- TASK TO COMPLETE: Only one stretch of the data below should be repeated: the lines from the line containing "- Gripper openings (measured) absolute" through the line containing "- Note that", inclusive, exactly as they are.

DATA FOR THIS TASK Block Start

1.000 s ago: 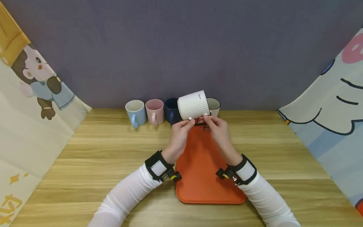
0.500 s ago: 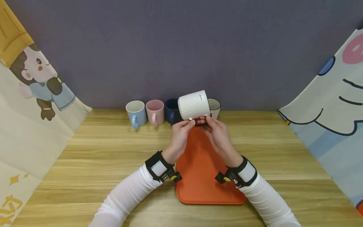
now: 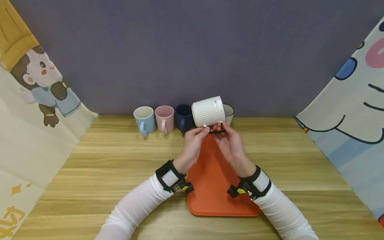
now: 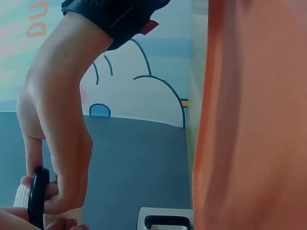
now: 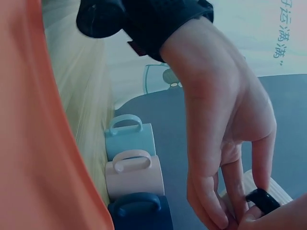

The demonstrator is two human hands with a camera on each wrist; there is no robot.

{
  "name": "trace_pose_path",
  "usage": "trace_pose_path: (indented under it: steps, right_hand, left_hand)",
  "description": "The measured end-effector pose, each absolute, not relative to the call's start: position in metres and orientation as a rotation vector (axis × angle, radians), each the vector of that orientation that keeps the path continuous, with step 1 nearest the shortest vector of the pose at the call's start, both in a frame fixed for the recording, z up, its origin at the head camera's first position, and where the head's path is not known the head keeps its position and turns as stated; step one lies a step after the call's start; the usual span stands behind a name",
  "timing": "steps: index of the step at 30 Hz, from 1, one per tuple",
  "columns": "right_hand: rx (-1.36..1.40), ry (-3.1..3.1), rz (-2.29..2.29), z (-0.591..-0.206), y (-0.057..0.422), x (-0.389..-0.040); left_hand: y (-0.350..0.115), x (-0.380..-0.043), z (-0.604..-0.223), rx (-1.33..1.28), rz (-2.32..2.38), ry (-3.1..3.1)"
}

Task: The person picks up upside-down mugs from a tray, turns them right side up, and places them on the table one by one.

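Observation:
A white ribbed mug (image 3: pixel 209 112) lies tilted on its side in the air, black rim to the right, its black handle (image 3: pixel 216 132) pointing down toward me. My left hand (image 3: pixel 191 145) pinches the handle at the base end between thumb and fingers. At the rim end, my right hand (image 3: pixel 235 149) holds the handle, with fingertips showing through its loop. The left wrist view catches the right hand (image 4: pixel 57 120) with the handle (image 4: pixel 38 196) at its fingers. Across in the right wrist view, the left hand (image 5: pixel 225 110) grips the handle's other end (image 5: pixel 264 200).
Along the back of the wooden table (image 3: pixel 120 186) stand a light blue mug (image 3: pixel 144 116), a pink mug (image 3: pixel 164 116), a navy mug (image 3: pixel 183 116) and a white mug with a dark rim (image 3: pixel 229 112), partly hidden. An orange tray (image 3: pixel 222 203) lies beneath the hands.
Both hands and the white mug have shifted slightly right. The right hand's fingers have moved on the handle and its palm has turned more into view. The standing mugs and tray stay put.

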State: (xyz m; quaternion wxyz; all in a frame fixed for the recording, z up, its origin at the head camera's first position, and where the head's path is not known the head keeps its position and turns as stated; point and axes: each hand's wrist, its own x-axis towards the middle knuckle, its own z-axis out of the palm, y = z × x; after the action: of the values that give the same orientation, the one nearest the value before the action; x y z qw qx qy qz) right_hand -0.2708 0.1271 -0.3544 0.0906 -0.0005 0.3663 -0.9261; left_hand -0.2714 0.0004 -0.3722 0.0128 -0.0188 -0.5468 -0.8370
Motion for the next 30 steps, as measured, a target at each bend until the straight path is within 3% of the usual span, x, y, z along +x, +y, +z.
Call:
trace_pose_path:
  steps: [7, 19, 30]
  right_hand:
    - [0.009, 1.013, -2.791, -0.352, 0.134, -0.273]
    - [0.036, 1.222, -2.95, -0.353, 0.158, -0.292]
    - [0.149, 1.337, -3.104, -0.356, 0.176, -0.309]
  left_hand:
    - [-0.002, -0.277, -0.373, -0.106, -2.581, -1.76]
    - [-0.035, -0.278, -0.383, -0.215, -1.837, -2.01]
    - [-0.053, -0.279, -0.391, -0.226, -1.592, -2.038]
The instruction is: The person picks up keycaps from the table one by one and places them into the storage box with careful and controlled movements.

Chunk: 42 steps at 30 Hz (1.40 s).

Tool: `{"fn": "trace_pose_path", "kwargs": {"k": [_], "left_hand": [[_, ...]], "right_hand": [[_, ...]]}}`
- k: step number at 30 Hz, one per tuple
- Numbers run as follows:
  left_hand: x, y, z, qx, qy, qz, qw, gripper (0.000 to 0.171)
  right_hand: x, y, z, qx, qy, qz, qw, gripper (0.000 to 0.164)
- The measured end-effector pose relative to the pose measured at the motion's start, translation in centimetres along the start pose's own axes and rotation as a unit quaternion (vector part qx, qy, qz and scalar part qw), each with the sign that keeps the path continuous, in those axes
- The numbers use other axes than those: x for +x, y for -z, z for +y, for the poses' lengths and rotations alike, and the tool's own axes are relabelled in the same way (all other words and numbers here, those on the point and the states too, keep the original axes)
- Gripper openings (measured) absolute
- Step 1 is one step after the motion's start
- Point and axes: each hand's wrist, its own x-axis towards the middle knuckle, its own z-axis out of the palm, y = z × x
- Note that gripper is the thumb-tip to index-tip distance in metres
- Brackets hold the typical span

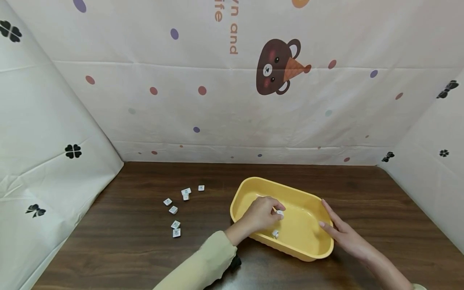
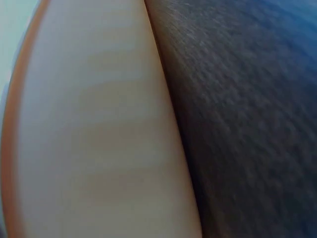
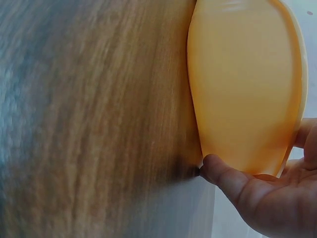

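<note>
A yellow plastic basin (image 1: 304, 237) sits on the table, angled, its ribbed outer wall (image 2: 114, 124) filling much of the left wrist view. My left hand (image 1: 262, 213) reaches over the near left rim and pinches a small white tile (image 1: 280, 212) between thumb and fingers, above the basin's floor. Below it, one or more white tiles (image 1: 275, 234) lie inside by the near wall. At the basin's right end, my right hand (image 1: 340, 231) grips the rim, its thumb and fingers spread around that end; the right wrist view shows the same hand (image 3: 267, 198) against the yellow wall.
Several white tiles with dark marks lie loose on the dark wood table (image 1: 137, 257) left of the basin, including a touching pair (image 1: 175, 228) and a single tile (image 1: 201, 188) farther back. A printed white cloth (image 1: 232, 112) stands behind and at both sides.
</note>
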Motion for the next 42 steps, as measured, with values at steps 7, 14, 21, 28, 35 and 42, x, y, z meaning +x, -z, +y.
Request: {"fn": "trace_pose_path", "kwargs": {"k": [7, 14, 21, 28, 35, 42], "left_hand": [[0.6, -0.5, -0.1, 0.063, -0.012, -0.017, 0.9978, 0.016], [1.0, -0.9, -0.2, 0.113, -0.001, -0.031, 0.9931, 0.015], [1.2, -1.0, -0.1, 0.148, 0.012, -0.049, 0.9877, 0.018], [1.1, -1.0, 0.0, 0.147, 0.024, -0.058, 0.9872, 0.018], [0.5, -0.7, 0.3, 0.166, 0.016, -0.054, 0.9846, 0.019], [-0.3, -0.4, 0.2, 0.258, -0.051, -0.033, 0.9642, 0.024]], "right_hand": [[0.0, -0.1, 0.0, 0.006, 0.002, 0.003, 1.0, 0.069], [0.0, -0.2, 0.0, 0.016, -0.001, 0.001, 1.0, 0.069], [0.0, -0.1, -0.1, 0.005, -0.005, 0.004, 1.0, 0.07], [0.0, -0.2, -0.1, 0.023, -0.009, -0.001, 1.0, 0.07], [0.0, -0.2, -0.1, 0.03, -0.017, -0.009, 0.999, 0.07], [0.0, -0.2, -0.2, 0.024, -0.016, -0.005, 1.0, 0.07]]}}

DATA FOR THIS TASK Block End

- EXERCISE OUTPUT:
- Gripper openings (measured) absolute
- Step 1 is one step after the motion's start
- Point and axes: each hand's wrist, its own x-axis towards the middle knuckle, its own z-axis out of the palm, y = z × x
- Note that gripper is the thumb-tip to index-tip distance in metres

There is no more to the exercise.